Denn das Pion kann nur dann entstehen, wenn grundlegende Unterschiede zwischen der Zusammensetzung des Neutrons und des Protons bestehen. Beide Teilchen sind jedoch aus Quarks zusammengesetzt: Das Neutron enthält ein Up-Quark mit der Ladung 2/3 und zwei Down-Quarks mit einer Ladung von je –1/3. Im Proton stecken hingegen zwei Up- und ein Down-Quark.

Bislang nimmt man an, dass das Down-Quark das schwerere der beiden Teilchen ist, da Neutronen mehr wiegen als ein Proton – ein indirekter Schluss, der nicht viel über die exakten Massen der Teilchen aussagt. Aber genau hier könnten die neu entdeckten "verbotenen" Reaktionen Aufschluss geben. Denn anhand der Pionen lässt sich vielleicht der Massenunterschied der beiden Quarks bestimmen. Und das wiederum vertieft unser Verständnis für die Anfänge des Universums.

Denn wie Bira van Kolck von der University of Arizona in Tucson erklärt: "Als sich Protonen und Neutronen vereinigten, um die ersten Elemente zu formen, hing die Häufigkeit der gebildeten Stoffe stark von den Unterschieden zwischen diesen beiden Teilchen ab."

Schließlich ist ein Proton für einen stabilen Kern unabdingbar – ein Neutron allerdings nicht. So kommt Wasserstoff ganz ohne aus. Erst in schwereren Kernen ist ein Neutron nötig. Doch wenn es dort keinen Unterschlupf findet, zerfällt es und zwar in das leichtere Proton. Und dieses wiederum kann mit einem Elektron immer noch ein stabiles Atom bilden.
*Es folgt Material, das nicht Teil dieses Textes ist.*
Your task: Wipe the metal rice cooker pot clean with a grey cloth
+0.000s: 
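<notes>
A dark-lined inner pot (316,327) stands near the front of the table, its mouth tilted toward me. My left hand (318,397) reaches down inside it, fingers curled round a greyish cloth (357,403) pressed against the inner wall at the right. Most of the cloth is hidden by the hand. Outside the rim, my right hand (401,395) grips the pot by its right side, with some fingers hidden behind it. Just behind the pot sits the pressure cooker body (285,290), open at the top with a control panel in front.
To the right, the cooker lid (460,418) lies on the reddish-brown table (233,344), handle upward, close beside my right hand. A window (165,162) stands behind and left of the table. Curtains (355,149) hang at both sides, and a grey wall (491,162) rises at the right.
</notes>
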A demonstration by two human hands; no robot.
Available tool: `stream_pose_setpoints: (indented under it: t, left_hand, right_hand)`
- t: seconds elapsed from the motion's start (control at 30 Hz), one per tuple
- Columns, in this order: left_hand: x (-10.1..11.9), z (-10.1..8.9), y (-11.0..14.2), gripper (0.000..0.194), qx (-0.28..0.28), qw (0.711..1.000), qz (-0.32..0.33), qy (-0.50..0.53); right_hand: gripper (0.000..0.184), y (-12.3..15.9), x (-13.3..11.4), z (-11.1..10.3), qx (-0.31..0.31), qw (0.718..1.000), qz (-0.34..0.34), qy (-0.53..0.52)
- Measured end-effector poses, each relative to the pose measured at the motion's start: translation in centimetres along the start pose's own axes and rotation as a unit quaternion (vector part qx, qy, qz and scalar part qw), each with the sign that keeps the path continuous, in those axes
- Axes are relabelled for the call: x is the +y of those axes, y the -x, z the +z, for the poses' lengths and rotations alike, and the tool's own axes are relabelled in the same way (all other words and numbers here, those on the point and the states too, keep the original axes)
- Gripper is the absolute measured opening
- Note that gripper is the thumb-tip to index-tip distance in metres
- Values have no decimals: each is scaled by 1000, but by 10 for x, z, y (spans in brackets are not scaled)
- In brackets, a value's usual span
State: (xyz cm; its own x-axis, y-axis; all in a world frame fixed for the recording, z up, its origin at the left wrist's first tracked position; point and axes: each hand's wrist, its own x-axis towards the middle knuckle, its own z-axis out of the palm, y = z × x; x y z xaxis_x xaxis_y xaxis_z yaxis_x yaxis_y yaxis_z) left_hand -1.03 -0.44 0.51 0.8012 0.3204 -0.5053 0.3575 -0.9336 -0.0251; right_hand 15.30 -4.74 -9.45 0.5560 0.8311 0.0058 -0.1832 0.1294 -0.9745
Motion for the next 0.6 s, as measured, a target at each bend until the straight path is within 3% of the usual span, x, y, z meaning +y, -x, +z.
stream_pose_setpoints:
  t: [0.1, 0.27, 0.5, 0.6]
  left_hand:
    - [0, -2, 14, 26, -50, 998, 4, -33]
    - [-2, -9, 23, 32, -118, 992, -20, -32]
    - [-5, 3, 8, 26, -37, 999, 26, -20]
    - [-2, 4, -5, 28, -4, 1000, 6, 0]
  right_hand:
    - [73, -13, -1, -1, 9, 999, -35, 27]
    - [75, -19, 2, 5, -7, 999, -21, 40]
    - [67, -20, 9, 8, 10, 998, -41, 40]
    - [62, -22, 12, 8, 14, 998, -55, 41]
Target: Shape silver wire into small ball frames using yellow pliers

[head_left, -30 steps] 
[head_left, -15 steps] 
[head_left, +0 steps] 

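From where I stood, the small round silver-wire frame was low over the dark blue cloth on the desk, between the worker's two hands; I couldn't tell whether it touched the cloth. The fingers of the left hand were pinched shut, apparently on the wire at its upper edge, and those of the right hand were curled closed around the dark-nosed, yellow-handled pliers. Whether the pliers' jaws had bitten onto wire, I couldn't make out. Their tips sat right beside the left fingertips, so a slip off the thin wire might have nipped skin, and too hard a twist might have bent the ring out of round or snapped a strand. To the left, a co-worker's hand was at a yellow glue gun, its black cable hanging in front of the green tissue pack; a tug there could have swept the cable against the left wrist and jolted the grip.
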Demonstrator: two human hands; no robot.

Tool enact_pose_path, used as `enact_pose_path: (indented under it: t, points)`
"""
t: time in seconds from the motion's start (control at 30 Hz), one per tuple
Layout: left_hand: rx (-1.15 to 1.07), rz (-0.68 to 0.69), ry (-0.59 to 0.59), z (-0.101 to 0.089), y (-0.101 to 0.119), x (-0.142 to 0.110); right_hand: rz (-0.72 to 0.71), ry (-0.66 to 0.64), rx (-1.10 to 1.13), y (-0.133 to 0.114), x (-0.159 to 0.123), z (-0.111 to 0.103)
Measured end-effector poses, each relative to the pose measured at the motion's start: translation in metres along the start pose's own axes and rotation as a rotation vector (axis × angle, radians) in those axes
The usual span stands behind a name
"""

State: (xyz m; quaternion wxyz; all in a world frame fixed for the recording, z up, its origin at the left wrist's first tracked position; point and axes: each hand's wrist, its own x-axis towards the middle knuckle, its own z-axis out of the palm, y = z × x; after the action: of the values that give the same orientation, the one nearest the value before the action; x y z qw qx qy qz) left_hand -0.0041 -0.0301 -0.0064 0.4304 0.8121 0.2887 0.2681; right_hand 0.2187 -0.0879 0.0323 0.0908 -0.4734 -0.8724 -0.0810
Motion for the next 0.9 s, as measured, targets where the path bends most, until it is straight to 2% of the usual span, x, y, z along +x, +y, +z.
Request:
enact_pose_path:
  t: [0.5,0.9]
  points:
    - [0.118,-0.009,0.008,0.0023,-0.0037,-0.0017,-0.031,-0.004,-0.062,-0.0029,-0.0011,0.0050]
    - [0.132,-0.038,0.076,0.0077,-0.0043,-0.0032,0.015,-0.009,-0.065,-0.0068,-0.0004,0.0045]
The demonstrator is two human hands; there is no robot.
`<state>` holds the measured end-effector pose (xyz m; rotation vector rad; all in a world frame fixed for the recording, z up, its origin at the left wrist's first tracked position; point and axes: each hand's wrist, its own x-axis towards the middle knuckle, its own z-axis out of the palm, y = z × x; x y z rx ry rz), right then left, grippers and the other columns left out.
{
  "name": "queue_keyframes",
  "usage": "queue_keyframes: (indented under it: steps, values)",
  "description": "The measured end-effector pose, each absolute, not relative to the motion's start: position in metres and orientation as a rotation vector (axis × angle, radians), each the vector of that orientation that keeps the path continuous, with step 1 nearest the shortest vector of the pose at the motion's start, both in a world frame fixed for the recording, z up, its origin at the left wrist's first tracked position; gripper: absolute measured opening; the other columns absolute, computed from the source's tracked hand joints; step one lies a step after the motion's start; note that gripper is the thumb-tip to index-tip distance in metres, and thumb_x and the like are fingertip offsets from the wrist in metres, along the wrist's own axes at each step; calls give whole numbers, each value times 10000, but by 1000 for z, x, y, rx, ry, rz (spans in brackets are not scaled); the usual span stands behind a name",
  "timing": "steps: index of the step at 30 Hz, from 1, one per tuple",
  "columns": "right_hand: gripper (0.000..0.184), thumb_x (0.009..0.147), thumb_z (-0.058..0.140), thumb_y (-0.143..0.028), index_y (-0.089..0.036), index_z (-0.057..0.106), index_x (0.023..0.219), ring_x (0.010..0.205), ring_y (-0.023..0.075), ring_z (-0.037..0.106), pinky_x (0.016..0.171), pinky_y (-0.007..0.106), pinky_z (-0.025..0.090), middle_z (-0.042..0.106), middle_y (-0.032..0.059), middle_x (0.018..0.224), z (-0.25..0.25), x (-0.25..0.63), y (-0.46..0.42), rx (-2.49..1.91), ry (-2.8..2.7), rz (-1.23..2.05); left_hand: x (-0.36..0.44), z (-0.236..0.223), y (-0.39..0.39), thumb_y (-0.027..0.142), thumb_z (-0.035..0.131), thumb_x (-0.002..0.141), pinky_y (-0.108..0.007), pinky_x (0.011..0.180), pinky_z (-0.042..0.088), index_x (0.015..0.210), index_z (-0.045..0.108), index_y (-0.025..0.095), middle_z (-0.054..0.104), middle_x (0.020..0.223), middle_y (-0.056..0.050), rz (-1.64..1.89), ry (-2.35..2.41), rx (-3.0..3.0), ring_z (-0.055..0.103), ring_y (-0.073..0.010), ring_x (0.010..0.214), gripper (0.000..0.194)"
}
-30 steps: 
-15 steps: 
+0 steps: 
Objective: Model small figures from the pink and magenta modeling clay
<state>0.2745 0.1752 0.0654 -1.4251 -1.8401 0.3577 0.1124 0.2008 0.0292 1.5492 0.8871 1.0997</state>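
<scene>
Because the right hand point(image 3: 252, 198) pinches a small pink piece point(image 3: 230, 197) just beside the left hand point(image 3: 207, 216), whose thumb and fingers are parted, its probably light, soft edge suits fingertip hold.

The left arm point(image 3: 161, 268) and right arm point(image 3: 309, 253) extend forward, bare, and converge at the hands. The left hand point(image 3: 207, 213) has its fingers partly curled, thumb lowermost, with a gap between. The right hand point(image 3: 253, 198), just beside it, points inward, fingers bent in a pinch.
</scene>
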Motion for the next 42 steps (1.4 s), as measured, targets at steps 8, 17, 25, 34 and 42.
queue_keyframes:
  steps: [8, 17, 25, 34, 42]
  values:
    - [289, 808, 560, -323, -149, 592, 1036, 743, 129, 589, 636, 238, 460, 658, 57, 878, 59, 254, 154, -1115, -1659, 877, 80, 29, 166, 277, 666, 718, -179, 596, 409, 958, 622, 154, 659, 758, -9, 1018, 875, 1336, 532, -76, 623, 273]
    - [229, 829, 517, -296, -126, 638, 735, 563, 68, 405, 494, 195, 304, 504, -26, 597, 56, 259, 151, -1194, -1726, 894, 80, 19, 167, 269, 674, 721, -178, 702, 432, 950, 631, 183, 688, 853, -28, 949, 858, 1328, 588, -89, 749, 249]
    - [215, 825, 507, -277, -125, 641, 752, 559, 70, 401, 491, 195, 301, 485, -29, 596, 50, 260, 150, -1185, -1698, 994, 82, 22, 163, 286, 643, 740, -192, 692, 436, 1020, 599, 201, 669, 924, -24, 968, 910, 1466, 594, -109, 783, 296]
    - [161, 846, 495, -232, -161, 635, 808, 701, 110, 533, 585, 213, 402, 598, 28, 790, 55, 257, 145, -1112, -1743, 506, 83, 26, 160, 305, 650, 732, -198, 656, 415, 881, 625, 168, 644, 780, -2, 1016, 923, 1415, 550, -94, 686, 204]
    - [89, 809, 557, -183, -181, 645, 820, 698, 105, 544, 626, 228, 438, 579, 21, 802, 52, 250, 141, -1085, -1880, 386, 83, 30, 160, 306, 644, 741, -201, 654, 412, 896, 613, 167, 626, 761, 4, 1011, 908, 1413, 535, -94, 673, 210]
Wenn dagegen das Proton mehr wöge und in ein Neutron zerfallen würde, dann wären kurz nach dem Urknall wahrscheinlich eine ganze Menge nutzloser Neutronen übrig geblieben, statt Materie zu formen. Auf jeden Fall hätte sich wesentlich weniger Wasserstoff gebildet.

So ist es nicht zuletzt den Unterschieden zwischen den Quarks und damit einem kleinen Schönheitsfehler der Natur zuzuschreiben, dass die Welt so wurde, wie wir sie heute kennen.